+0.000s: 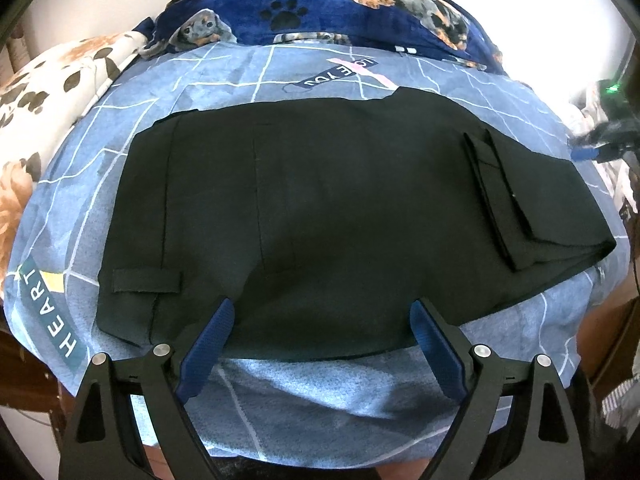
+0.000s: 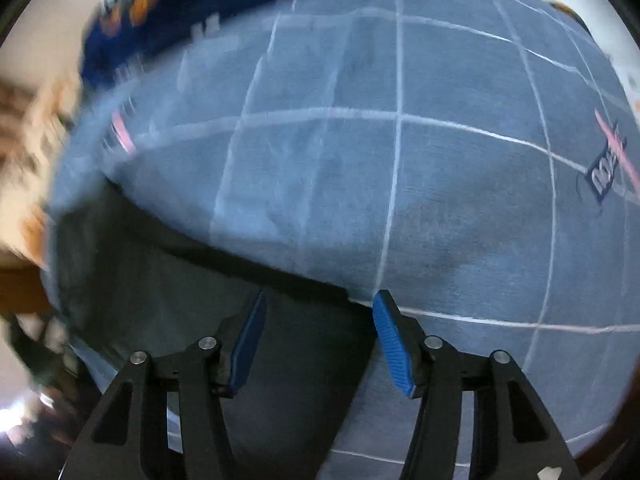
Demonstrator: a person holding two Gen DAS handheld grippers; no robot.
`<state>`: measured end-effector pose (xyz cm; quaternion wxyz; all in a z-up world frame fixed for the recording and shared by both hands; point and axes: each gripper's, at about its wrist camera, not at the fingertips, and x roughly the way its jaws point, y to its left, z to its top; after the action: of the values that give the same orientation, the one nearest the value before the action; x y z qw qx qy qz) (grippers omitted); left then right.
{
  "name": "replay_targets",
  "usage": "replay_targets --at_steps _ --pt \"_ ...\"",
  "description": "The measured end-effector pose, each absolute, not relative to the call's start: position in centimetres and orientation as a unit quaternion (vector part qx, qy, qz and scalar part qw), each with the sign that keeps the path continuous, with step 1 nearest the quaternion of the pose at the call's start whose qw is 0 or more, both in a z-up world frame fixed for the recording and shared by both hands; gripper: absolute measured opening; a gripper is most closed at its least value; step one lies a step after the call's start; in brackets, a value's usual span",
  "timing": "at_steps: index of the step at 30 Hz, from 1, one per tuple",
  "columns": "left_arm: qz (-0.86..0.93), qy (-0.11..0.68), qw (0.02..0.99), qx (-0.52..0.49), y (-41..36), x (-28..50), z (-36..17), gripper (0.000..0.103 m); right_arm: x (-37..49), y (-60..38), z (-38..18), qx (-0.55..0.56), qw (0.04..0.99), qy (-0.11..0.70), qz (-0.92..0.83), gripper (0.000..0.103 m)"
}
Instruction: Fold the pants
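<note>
1. Two grippers are in view over a bed covered with a blue sheet (image 1: 320, 392) printed with white grid lines.
2. The black pants (image 1: 320, 216) lie folded flat across the middle of the sheet, with a belt loop near the front left edge and a doubled flap of fabric toward the right end.
3. The left gripper (image 1: 320, 320) hangs over the near edge of the pants; its fingers (image 1: 210, 340) stand wide apart and nothing is clamped between them.
4. The right gripper (image 2: 320, 322) sits at the right end of the pants (image 2: 168, 288), over the fabric's edge; its fingers (image 2: 394, 344) stand partly apart, and no fabric is pinched between the pads.
5. A dark blue blanket (image 1: 320, 8) with dog and paw prints lies along the far side of the bed.
6. A cream floral pillow (image 1: 52, 80) lies at the far left.
7. The right wrist view is blurred toward its left side.
</note>
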<state>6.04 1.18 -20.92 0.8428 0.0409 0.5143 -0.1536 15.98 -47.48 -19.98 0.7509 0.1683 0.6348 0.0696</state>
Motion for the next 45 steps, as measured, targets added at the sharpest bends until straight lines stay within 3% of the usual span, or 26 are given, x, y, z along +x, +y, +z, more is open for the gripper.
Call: replay_targets --at_steps 5,9,14,19,25,28,35,39,40,42,43,44,45 --pt "-0.153 0.514 0.843 0.039 1.3 6.1 -20.9 0.090 10.8 -51.6 -18.1 0.371 0.789 0.473 0.130 0.060" --pt "-0.155 0.515 0.842 0.033 1.4 6.0 -20.7 0.090 6.4 -52.6 -19.2 0.427 0.798 0.409 0.118 0.060" --pt "-0.198 0.510 0.837 0.007 0.8 6.0 -19.7 0.090 3.7 -51.1 -21.5 0.463 0.797 0.374 0.106 0.060" --pt "-0.299 0.489 0.817 -0.068 -0.6 7.1 -17.3 0.090 2.5 -45.1 -23.3 0.459 0.768 0.410 0.179 0.061" --pt "-0.427 0.491 0.752 -0.107 -7.0 10.6 -16.5 0.090 -1.8 -45.2 -21.8 0.549 0.749 0.298 0.219 0.066" --pt "-0.461 0.521 0.709 -0.114 -10.4 12.6 -17.9 0.090 -3.8 -45.1 -22.0 0.567 0.741 0.291 0.210 0.074" --pt "-0.450 0.580 0.670 -0.111 -14.4 15.2 -21.0 0.090 -6.2 -47.1 -23.1 0.595 0.732 0.277 0.182 0.075" --pt "-0.459 0.610 0.628 -0.153 -15.1 15.9 -22.2 0.088 -6.4 -47.8 -23.6 0.620 0.719 0.254 0.182 0.081" --pt "-0.463 0.611 0.625 -0.147 -15.6 15.8 -22.1 0.082 -6.3 -47.8 -23.9 0.624 0.717 0.254 0.179 0.082" --pt "-0.458 0.607 0.639 -0.113 -16.4 15.4 -22.1 0.057 -6.1 -47.7 -24.3 0.629 0.712 0.256 0.177 0.082" --pt "-0.452 0.613 0.640 -0.104 -16.7 15.3 -22.3 0.030 -6.0 -47.6 -24.6 0.632 0.709 0.259 0.177 0.082" --pt "-0.441 0.623 0.637 -0.108 -16.8 15.4 -23.1 0.012 -6.1 -47.5 -24.7 0.633 0.707 0.261 0.176 0.082" --pt "-0.433 0.630 0.634 -0.118 -16.8 15.6 -23.6 0.010 -6.1 -47.4 -24.8 0.634 0.706 0.263 0.175 0.082"
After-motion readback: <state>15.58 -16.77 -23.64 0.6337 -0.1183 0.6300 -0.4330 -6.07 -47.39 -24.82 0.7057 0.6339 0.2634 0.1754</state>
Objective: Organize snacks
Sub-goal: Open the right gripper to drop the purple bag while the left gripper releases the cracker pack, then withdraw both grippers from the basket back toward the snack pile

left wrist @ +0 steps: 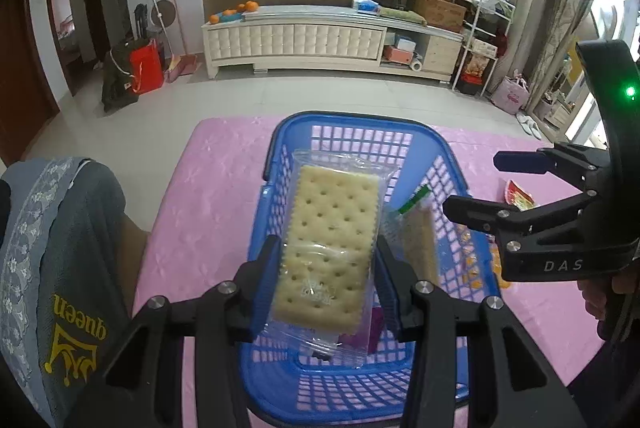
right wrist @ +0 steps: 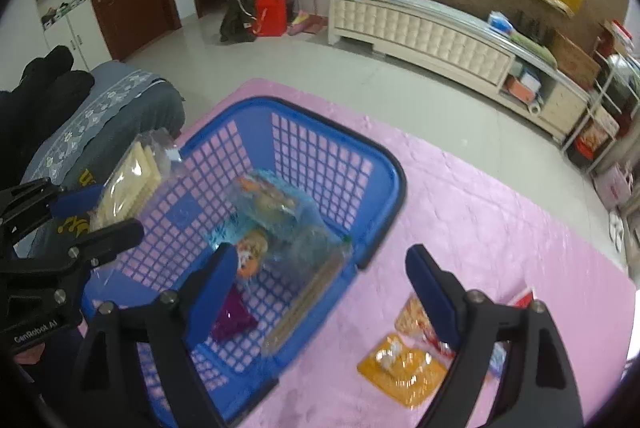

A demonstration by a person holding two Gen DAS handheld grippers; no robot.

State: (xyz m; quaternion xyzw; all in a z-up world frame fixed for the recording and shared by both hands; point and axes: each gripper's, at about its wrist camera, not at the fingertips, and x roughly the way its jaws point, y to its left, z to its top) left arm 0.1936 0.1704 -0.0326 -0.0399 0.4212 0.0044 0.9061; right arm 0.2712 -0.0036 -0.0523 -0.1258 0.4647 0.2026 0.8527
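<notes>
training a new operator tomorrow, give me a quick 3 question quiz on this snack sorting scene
1. True or false: the left gripper holds a wrapped cracker pack above the blue basket.
2. Multiple choice: the right gripper is A) shut on a snack, B) open and holding nothing, C) out of view.
3. Fill in: the orange snack packet still lies outside the basket on the ____ cloth.

Key: 1 true; 2 B; 3 pink.
</notes>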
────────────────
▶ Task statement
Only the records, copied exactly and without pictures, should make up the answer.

▶ Response area
+0.000s: 
+0.000s: 
Demonstrator: a person holding two Gen DAS handheld grippers; no robot.
`<state>`: measured end-effector pose (xyz cm; quaternion wxyz; all in a z-up world frame fixed for the recording and shared by both hands; point and axes: each gripper's, at about its wrist camera, not at the fingertips, and x roughly the way its jaws point, y to its left, z to its top; after the action: of the values that give the same orientation, the one nearest the value before the action; x y z qw qx qy qz) (grippers omitted); left then right.
{
  "name": "replay_targets",
  "usage": "replay_targets --at_steps _ --pt \"_ ...\"",
  "description": "The measured end-effector pose, each absolute, not relative to the call's start: position in centimetres and orientation as a unit quaternion (vector part qx, qy, qz and scalar part qw), each with the sign that keeps the path continuous, with step 1 nearest the quaternion of the pose at the call's start whose qw is 0 or more, both in a z-up world frame fixed for the recording and shared by both hands; gripper: absolute measured opening; a gripper is most closed at its least value; step one lies a step after the call's start; in brackets, a value's usual span",
  "timing": "at_steps: index of the step at 30 Hz, from 1, one per tuple",
  "columns": "left_arm: qz (-0.86..0.93), qy (-0.11..0.68), qw (0.02..0.99), qx (-0.52..0.49), y (-41..36), x (-28..50), z (-36..17), gripper (0.000..0.103 m); right_arm: x (-37..49), y (-60..38), z (-38..18), qx (-0.55..0.56), qw (0.04..0.99), qy (-0.11..0.70), qz (-0.92..0.83), gripper (0.000..0.103 m)"
}
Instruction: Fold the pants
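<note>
1. Two grippers are in view over a bed covered with a blue sheet (image 1: 320, 392) printed with white grid lines.
2. The black pants (image 1: 320, 216) lie folded flat across the middle of the sheet, with a belt loop near the front left edge and a doubled flap of fabric toward the right end.
3. The left gripper (image 1: 320, 320) hangs over the near edge of the pants; its fingers (image 1: 210, 340) stand wide apart and nothing is clamped between them.
4. The right gripper (image 2: 320, 322) sits at the right end of the pants (image 2: 168, 288), over the fabric's edge; its fingers (image 2: 394, 344) stand partly apart, and no fabric is pinched between the pads.
5. A dark blue blanket (image 1: 320, 8) with dog and paw prints lies along the far side of the bed.
6. A cream floral pillow (image 1: 52, 80) lies at the far left.
7. The right wrist view is blurred toward its left side.
</note>
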<state>6.04 1.18 -20.92 0.8428 0.0409 0.5143 -0.1536 15.98 -47.48 -19.98 0.7509 0.1683 0.6348 0.0696</state>
Motion for the next 45 steps, as measured, targets added at the sharpest bends until straight lines stay within 3% of the usual span, or 26 are given, x, y, z along +x, +y, +z, more is open for the gripper.
Call: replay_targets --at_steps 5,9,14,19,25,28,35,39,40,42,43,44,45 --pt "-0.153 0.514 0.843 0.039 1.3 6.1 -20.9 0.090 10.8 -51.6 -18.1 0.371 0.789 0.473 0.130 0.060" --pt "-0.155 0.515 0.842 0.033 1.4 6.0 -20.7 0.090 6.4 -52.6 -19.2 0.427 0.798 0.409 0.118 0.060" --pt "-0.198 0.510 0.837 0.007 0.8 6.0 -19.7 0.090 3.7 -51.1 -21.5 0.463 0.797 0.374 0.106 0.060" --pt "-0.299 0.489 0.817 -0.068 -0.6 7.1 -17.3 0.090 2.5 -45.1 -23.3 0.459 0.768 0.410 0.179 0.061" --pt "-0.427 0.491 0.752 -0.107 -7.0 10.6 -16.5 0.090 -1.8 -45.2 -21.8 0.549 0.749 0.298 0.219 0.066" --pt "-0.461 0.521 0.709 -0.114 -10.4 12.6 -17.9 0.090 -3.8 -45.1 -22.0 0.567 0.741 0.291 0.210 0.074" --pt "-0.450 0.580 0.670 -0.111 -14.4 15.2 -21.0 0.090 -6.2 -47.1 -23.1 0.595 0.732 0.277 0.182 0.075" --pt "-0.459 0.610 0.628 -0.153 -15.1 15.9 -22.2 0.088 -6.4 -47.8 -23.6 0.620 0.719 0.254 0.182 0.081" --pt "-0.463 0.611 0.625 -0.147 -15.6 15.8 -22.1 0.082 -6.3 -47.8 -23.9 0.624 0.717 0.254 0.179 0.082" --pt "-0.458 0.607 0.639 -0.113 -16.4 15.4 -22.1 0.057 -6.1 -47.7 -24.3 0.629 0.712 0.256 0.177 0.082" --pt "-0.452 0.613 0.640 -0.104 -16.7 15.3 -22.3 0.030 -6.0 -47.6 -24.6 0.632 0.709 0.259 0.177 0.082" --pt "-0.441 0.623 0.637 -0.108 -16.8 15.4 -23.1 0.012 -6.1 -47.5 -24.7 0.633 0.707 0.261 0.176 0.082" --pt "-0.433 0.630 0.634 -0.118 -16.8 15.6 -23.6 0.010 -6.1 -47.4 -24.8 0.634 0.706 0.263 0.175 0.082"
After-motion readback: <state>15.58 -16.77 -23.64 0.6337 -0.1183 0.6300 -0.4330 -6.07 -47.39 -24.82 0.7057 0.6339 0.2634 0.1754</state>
Objective: Organize snacks
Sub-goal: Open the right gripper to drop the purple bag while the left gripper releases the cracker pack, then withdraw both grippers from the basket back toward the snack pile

left wrist @ +0 steps: 
right wrist @ +0 steps: 

A demonstration by a person holding two Gen DAS handheld grippers; no robot.

State: (xyz m; quaternion xyzw; all in a z-up world frame fixed for the recording and shared by both hands; point and axes: each gripper's, at about its wrist camera, not at the fingertips, and x roughly the way its jaws point, y to its left, z to its top) left arm 0.1936 0.1704 -0.0326 -0.0399 0.4212 0.0044 0.9061; right arm 0.2712 -0.0036 -0.0523 -0.1258 0.4647 0.2026 0.8527
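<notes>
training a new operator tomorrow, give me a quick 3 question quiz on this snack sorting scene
1. True or false: the left gripper holds a wrapped cracker pack above the blue basket.
2. Multiple choice: the right gripper is A) shut on a snack, B) open and holding nothing, C) out of view.
3. Fill in: the orange snack packet still lies outside the basket on the ____ cloth.

Key: 1 true; 2 B; 3 pink.
</notes>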

That concludes the response.